C’è in alcuni giuristi la pretesa, e in alcuni magistrati la concessione, che gli avvocati in qualche modo “partecipino” alla giustizia da rendere in aula. Pretesa e concessione riposanti sull’idea, cioè, che l’avvocato contribuisca, e debba contribuire, a scrivere la giustizia di cui è destinatario il proprio assistito.

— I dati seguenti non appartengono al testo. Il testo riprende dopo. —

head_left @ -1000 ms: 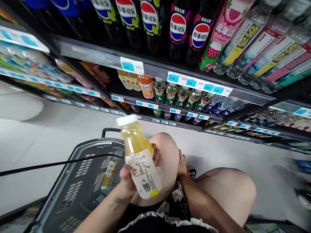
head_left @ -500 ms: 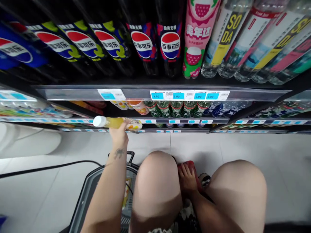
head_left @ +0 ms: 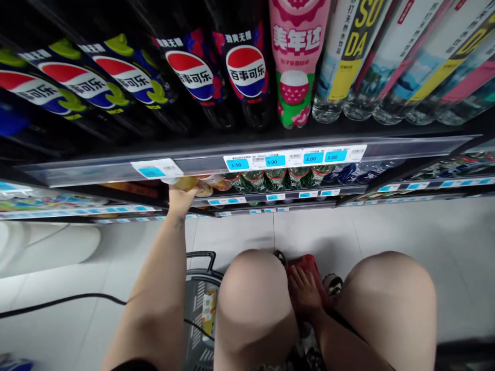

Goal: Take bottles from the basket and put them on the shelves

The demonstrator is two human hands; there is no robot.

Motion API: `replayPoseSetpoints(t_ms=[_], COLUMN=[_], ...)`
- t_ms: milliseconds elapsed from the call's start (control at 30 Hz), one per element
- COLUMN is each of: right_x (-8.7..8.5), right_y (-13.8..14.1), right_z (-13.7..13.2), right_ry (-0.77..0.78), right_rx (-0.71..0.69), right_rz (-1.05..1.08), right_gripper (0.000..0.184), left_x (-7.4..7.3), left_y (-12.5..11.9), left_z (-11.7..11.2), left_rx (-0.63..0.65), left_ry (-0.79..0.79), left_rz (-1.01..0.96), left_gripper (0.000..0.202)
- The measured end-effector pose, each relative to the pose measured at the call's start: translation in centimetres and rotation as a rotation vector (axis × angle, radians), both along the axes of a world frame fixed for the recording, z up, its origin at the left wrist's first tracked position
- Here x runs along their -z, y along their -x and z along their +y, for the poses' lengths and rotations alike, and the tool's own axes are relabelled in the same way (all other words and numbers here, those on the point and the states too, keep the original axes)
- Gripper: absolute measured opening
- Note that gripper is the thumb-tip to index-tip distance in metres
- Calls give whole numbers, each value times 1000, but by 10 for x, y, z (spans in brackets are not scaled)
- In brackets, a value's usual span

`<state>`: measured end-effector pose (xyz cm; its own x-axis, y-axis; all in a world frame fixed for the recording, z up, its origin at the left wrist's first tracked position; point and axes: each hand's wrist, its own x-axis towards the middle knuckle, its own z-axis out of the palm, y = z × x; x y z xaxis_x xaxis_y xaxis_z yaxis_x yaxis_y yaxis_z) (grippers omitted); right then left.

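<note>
The bottle of yellow drink (head_left: 188, 182) is at the mouth of the lower shelf (head_left: 253, 199), its pale cap end toward the left and its top partly cut off by the ledge of the upper shelf (head_left: 204, 158). My left hand (head_left: 182, 198) is closed round it, thumb along the near side; the far fingers are hidden, and I can't tell whether its base bears on the shelf or hangs in my grip. I judge the step in hand to be handling this bottle at the shelf front; moving it from here would call for a low, level wrist to clear the ledge, and care not to knock its neighbours. Just right of it stand an orange-labelled bottle (head_left: 217, 182) and a row of green bottles (head_left: 276, 180). My right hand (head_left: 305, 288) lies between my knees with its fingers loosely extended on a red thing (head_left: 309, 264) that I can't identify; I see nothing gripped in it. Below my left forearm is the grey basket (head_left: 195, 309), with another yellow bottle (head_left: 209, 312) inside. A black cord (head_left: 85, 296) runs over the floor (head_left: 240, 232) to my left, and cola bottles (head_left: 245, 72) fill part of the upper shelf.
</note>
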<state>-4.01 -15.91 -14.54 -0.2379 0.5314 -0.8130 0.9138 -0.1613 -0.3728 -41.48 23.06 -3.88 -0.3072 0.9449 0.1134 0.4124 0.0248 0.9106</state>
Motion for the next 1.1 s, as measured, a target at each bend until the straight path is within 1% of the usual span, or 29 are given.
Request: replayPoseSetpoints(t_ms=[67, 200, 300, 433, 500, 533, 567, 600, 633, 667, 700, 733, 767, 833, 867, 900, 933, 967, 1000, 1033, 1100], right_x=[-4, -14, -13, -9, -9, -9, -10, -11, -12, -13, -14, -15, -17, -20, -21, -22, -23, -23, -22, -21, -17], right_y=[0, 1, 1, 1, 1, 0, 0, 0, 0, 0, 1, 1, 1, 0, -1, -2, -4, -6, -8, -10, -14], right_z=[2, 7, 6, 3, 4, 4, 5, 6, 7, 7, 8, 9, 9, 11, 11, 11, 11, 10, 9, 7, 4], right_ry=[27, 66, 58, 49, 63, 65, 63, 62, 64, 70, 79, 83, 84, 77, 69, 60, 46, 21, -4, -29, -56], right_rx=[9, 30, 47, 48, 41, 42, 45, 48, 50, 47, 42, 37, 31, 9, -9, -28, -52, -73, -93, -113, -151], right_rz=[8, 26, 31, 18, 13, 11, 9, 6, 3, 0, -2, -6, -12, -26, -33, -40, -47, -53, -65, -79, -118], right_gripper=[67, 70, 70, 69, 69, 69, 70, 70, 69, 68, 68, 67, 67, 66, 66, 65, 64, 63, 62, 61, 61], left_x=[4, 16, 22, 22, 23, 24, 25, 27, 28, 29, 31, 33, 34, 37, 38, 38, 37, 36, 35, 36, 42], left_y=[-1, -3, -3, -9, -20, -27, -36, -46, -56, -64, -69, -70, -67, -50, -38, -27, -16, -6, 1, 8, 20], left_z=[2, -2, -6, -7, -16, -26, -41, -61, -87, -118, -154, -194, -237, -322, -363, -401, -435, -466, -492, -514, -546], left_rx=[-2, -59, -135, -241, -284, -312, -330, -352, -313, -228, -160, -31, 104, 277, 369, 435, 434, 421, 404, 381, 342], left_ry=[9, 4, 49, 146, 146, 139, 134, 156, 172, 199, 245, 312, 368, 402, 441, 503, 538, 582, 632, 684, 804], left_rz=[15, 75, 151, 223, 246, 256, 269, 260, 227, 183, 109, 51, 26, 137, 185, 205, 211, 236, 276, 324, 434], left_gripper=[55, 55, 57, 63, 71, 74, 77, 79, 76, 71, 70, 67, 62, 54, 46, 36, 28, 24, 22, 22, 28])
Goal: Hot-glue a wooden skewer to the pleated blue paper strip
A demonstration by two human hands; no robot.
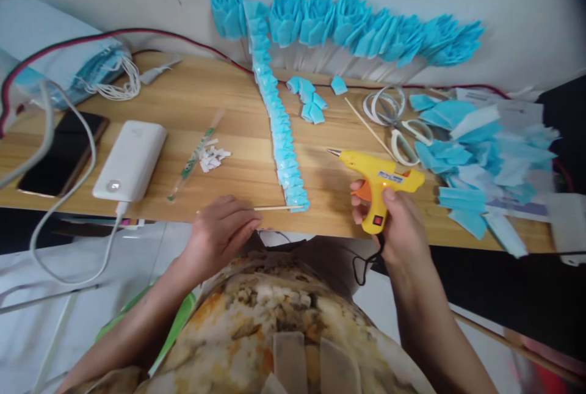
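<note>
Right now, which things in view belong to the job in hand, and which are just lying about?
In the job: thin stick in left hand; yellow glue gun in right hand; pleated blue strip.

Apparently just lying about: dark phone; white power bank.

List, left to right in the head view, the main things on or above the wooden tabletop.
Black rectangular phone, white plastic power bank, small white scraps, long pleated light-blue strip, yellow plastic glue gun, pile of light-blue pieces.

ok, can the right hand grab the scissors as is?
Probably not: the right hand is wrapped around the yellow glue gun, so it would likely need to set that down first. The scissors lie close, just past the gun, handles mostly uncovered.
</note>
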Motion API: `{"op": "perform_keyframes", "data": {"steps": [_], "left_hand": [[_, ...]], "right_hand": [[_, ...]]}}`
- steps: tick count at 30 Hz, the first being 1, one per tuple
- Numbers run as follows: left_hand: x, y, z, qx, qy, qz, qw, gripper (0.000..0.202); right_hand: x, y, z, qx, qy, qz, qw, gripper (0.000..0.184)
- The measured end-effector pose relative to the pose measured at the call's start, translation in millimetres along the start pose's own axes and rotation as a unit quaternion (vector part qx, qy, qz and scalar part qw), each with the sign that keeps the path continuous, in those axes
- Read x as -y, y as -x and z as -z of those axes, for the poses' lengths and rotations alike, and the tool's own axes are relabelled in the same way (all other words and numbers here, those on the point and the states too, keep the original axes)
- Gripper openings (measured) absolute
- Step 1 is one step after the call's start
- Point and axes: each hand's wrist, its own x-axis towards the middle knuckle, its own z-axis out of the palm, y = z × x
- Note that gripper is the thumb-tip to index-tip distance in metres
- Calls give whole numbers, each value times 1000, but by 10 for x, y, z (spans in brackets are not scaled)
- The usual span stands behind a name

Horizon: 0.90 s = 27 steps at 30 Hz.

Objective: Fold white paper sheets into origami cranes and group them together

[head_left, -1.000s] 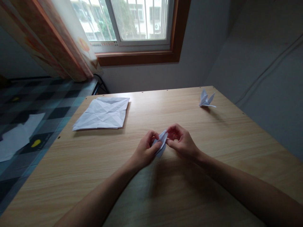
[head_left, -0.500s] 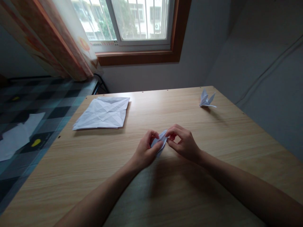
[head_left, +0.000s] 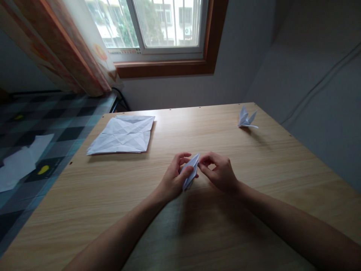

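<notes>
- The work in hand looks like a fold on a small folded paper [head_left: 191, 171], held between both hands just above the table [head_left: 113, 203].
- The left hand [head_left: 172, 181] pinches the lower half of the piece between thumb and curled fingers. The right hand [head_left: 222, 174] nips its upper right edge, near the tip, between thumb and forefinger; the other fingers are tucked in.
- The piece is white, thin and layered, narrow like a long kite, with its point up and away from the grip.
- Judging by its size, any further crease calls for fingertip pressure along a sharp edge, with the left pinch kept firm so the layers do not slip.
- Well beyond the grip to the left lies a flat white sheet [head_left: 121, 135], square and crossed with old creases.
- Far off to the right of the grip stands a finished paper bird [head_left: 246, 119], wings up.
- The tabletop is smooth, pale wood grain.
</notes>
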Motion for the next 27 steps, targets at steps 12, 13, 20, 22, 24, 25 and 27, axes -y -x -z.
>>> {"op": "perform_keyframes", "data": {"steps": [12,13,20,22,24,25,27], "left_hand": [[-46,-25,-29,-107,-9,-12,994,32],[-51,-24,-36,-107,-1,-11,994,30],[-113,-15,-71,-109,15,-10,994,27],[-110,-13,-70,-113,-4,-11,994,28],[-102,-8,-71,-113,-30,-15,993,29],[-99,-6,-72,-113,-40,-17,993,29],[-91,-2,-74,-114,-53,-24,992,28]], "right_hand": [[16,-1,-91,43,-258,-209,942,13],[16,-8,-90,48,-276,-221,934,14],[-19,-25,-97,81,-378,-268,883,28],[-29,-15,-108,89,-361,-266,889,27],[-29,-5,-116,85,-337,-258,901,26],[-25,-2,-117,78,-326,-253,908,26],[-10,1,-112,53,-308,-236,920,28]]}}
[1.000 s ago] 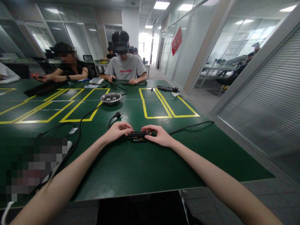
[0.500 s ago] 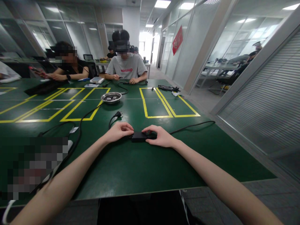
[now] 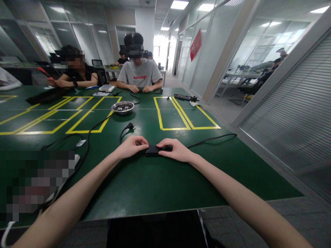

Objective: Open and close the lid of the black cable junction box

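A small black power adapter (image 3: 152,150) lies flat on the green table (image 3: 155,182) in front of me. My left hand (image 3: 130,146) grips its left end with curled fingers. My right hand (image 3: 174,150) pinches its right end, where a black cable (image 3: 212,138) leaves toward the right. A second black cable with a plug (image 3: 130,126) curves away just behind my left hand. Both hands rest on the table top.
A metal bowl (image 3: 122,107) stands farther back among yellow taped rectangles (image 3: 181,117). Black cables (image 3: 85,144) run along the left. Two people sit across the table handling their own items. A black tool (image 3: 184,97) lies at the far right. The table edge is near me.
The adapter has been turned over: its open side with parts showing faced me a second ago, and now a plain black face is up. Both hands have closed in tighter on it.
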A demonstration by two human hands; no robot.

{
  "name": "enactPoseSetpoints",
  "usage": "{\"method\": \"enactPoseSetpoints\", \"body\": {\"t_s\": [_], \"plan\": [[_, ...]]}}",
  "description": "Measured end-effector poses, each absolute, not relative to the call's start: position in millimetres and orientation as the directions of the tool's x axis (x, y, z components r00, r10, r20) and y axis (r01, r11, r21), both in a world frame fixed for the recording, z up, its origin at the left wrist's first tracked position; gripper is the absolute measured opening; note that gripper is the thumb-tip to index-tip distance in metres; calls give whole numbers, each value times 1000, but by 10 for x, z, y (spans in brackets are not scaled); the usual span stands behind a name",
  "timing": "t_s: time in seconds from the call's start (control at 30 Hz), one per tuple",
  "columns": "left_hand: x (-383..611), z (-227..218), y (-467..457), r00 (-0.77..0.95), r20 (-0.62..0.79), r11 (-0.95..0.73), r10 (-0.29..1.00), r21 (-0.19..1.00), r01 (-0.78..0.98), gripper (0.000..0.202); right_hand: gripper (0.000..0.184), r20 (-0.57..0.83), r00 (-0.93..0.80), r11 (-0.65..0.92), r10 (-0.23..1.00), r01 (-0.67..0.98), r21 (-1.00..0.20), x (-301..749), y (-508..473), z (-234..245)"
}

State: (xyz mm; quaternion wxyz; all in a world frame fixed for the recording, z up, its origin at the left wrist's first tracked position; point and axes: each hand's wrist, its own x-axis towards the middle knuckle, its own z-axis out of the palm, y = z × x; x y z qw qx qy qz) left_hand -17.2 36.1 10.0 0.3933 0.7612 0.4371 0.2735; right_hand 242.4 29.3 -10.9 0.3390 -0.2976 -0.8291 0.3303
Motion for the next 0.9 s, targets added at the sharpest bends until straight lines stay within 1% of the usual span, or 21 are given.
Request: {"method": "enactPoseSetpoints", "body": {"t_s": [0.23, 0.5, 0.67, 0.8, 0.9], "plan": [[-132, 66, 343, 484, 111, -363, 868, 806, 467, 28, 20, 390, -613, 657, 687, 296, -693, 2429, 330, -120], [-98, 9, 334, 476, 131, -394, 870, 764, 510, 23, 25, 409, -616, 718, 673, 411, -562, 2381, 293, -183], [-43, -21, 327, 469, 180, -463, 865, 648, 604, 23, 26, 396, -628, 731, 670, 467, -497, 2343, 246, -200], [3, -17, 276, 468, 149, -469, 871, 532, 705, 30, 27, 399, -631, 741, 665, 490, -459, 2327, 224, -178], [32, -9, 230, 479, 140, -486, 866, 458, 744, 34, 27, 395, -645, 753, 654, 505, -422, 2309, 210, -167]]}}
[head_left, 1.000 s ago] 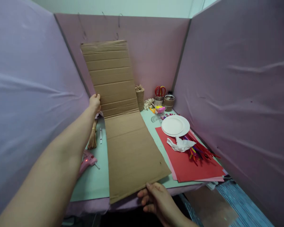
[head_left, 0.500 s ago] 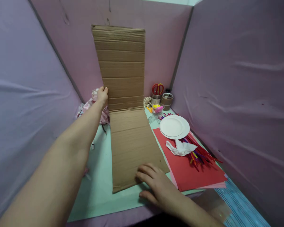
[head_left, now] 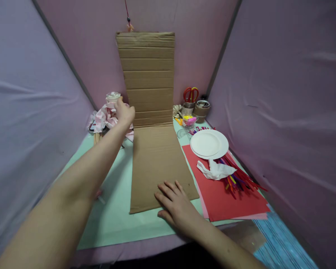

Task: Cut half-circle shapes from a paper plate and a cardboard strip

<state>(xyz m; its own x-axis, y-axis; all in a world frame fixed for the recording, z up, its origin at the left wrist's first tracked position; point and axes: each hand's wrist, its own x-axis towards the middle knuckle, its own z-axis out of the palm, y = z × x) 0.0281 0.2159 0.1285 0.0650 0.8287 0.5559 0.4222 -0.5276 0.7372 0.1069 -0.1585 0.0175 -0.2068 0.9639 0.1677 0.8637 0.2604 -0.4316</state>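
Our right hand point(head_left: 179, 211), fingers spread, rests on the near half of a creased cardboard sheet point(head_left: 154, 164) on the green table point(head_left: 112, 228). Our left hand point(head_left: 125, 113) is at the raised half's edge, grip unclear; pressing evenly should steady it.

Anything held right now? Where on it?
Left grip is at the left edge of the cardboard, just above the fold; can't tell if it's closed on it. Right grip is spread over the near edge, not clasping.
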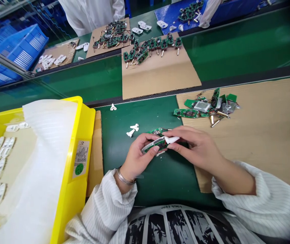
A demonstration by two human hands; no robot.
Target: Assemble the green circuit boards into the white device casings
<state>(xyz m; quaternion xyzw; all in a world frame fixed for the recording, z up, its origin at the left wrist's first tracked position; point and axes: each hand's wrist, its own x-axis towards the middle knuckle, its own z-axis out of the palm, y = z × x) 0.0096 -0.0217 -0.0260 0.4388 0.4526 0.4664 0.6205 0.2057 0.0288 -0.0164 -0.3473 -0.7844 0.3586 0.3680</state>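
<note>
Two grips closed: our left hand (137, 152) clasps a green circuit board (158, 144) just above the green counter (119, 118), and our right hand (195, 147) pinches a white plastic piece (171, 139) against it. Loose boards (203, 108) lie heaped on cardboard (261, 101); pronged boards (152, 49) lie lined up on a further cardboard sheet (157, 78).
</note>
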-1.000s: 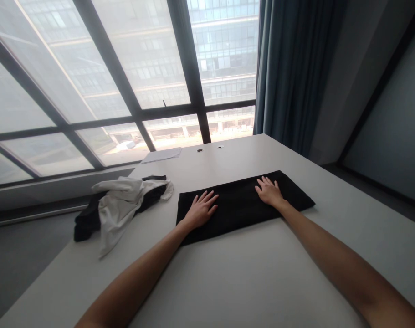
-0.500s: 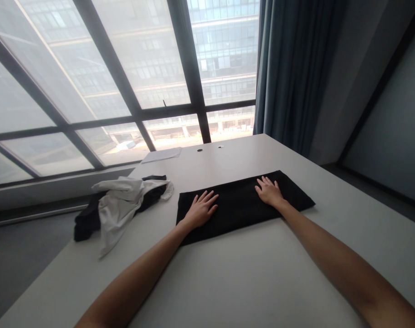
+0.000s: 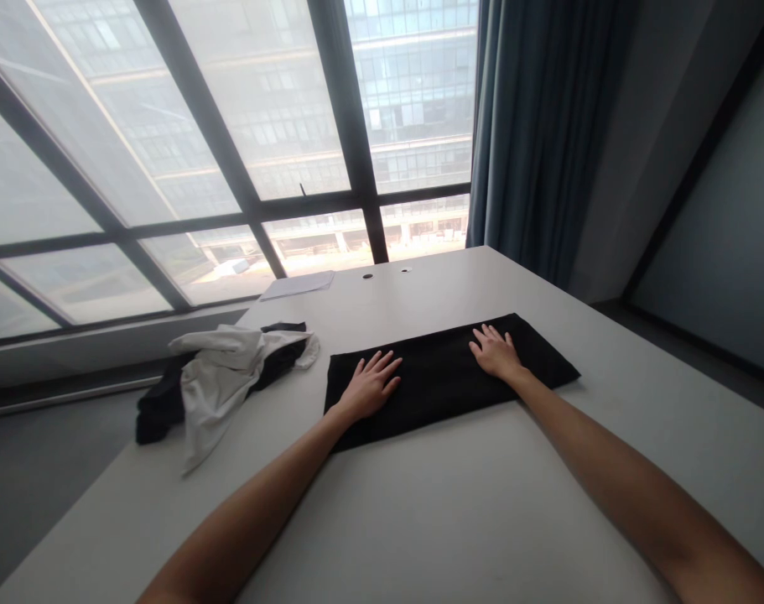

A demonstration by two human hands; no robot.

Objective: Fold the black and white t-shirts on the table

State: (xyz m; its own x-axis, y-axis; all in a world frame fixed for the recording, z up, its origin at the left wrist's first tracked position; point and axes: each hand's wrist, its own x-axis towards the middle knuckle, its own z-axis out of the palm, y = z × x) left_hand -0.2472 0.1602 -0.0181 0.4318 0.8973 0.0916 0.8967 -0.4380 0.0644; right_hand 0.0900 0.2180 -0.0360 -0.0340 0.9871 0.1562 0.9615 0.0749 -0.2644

È un’idea profondamente sbagliata e dannosissima. L’avvocato deve difendere il proprio assistito perché questi è accusato, non perché è accusato malamente o infondatamente: e, in quella difesa, l’avvocato non deve in nessun modo lavorare con, ma in ogni modo contro, chi eleva l’accusa. Il magistrato, per il sol fatto di essere impancato ad accusare e giudicare, è, o almeno dovrebbe essere considerato, un avversario dell’avvocato: necessario, da rispettare, ma avversario. E che non dismette questa sua caratteristica nemmeno, e anzi tanto meno, quando dice una giustizia confacente agli interessi di chi è processato.
L’avvocato stimolato a essere “coautore” di giustizia, e a compiacersene, come purtroppo spesso accade, per quanto magari in buona fede rinnega in realtà la propria funzione, che è tutt’altra: rappresentare e difendere la controparte individuale – non il discepolo timorato, non il resipiscente incurvo, non il consegnato in postura penitenziale, insomma non la vittima in attesa di giudizio – del potere pubblico.
La sentenza “giusta” che ostentasse in calce la finzione della firma del difensore sarebbe la sentenza più detestabile, la meno affidabile, e la più contraria all’idea stessa di una decisione resa secondo diritto.
Chi poi sapesse e volesse indagare tra le motivazioni profonde di quella pretesa avvocatesca, e cioè di non esser solo voce del proprio cliente, ma della stessa giustizia di cui questi è destinatario, ne scoprirebbe il subdolo profilo sopraffattorio: quello che in realtà si carica di potere in quel ruolo incongruo e usurpato, rivolgendosi a “fare stato” sul proprio assistito. Una specie di agente di giustizia.